> **WORK ORDER**: Only one stretch of the data below should be repeated: the lines from the line containing "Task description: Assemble" through the line containing "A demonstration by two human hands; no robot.", inclusive, exactly as they are.

> **GIVEN INFORMATION**:
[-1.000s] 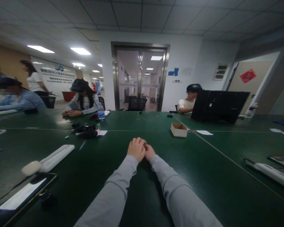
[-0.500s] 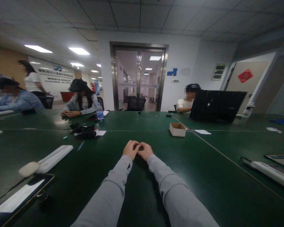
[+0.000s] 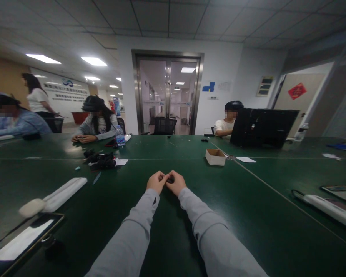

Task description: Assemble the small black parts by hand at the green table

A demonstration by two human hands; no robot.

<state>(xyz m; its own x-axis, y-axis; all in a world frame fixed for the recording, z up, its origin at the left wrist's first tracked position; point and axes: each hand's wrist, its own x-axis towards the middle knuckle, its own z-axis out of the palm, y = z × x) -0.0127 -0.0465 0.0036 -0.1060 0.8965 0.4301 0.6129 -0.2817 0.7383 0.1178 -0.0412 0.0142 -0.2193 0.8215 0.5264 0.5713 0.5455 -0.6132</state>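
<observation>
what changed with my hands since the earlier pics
The left hand, laid over the right hand at first, has slid left off it; the two now meet side by side. Whether they hold anything is unclear. The box and bottle stayed put.

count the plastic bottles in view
2: a blue-labelled bottle left of centre, near the seated person in grey; a clear bottle at right, beside the black monitor, which may hide others.

A white wall [image 3: 223, 63] surrounds metal-framed glass doors [image 3: 167, 94].
</observation>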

> **WRITTEN ANSWER**:
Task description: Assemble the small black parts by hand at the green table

A demonstration by two human hands; no robot.

The response to the exercise is now finished.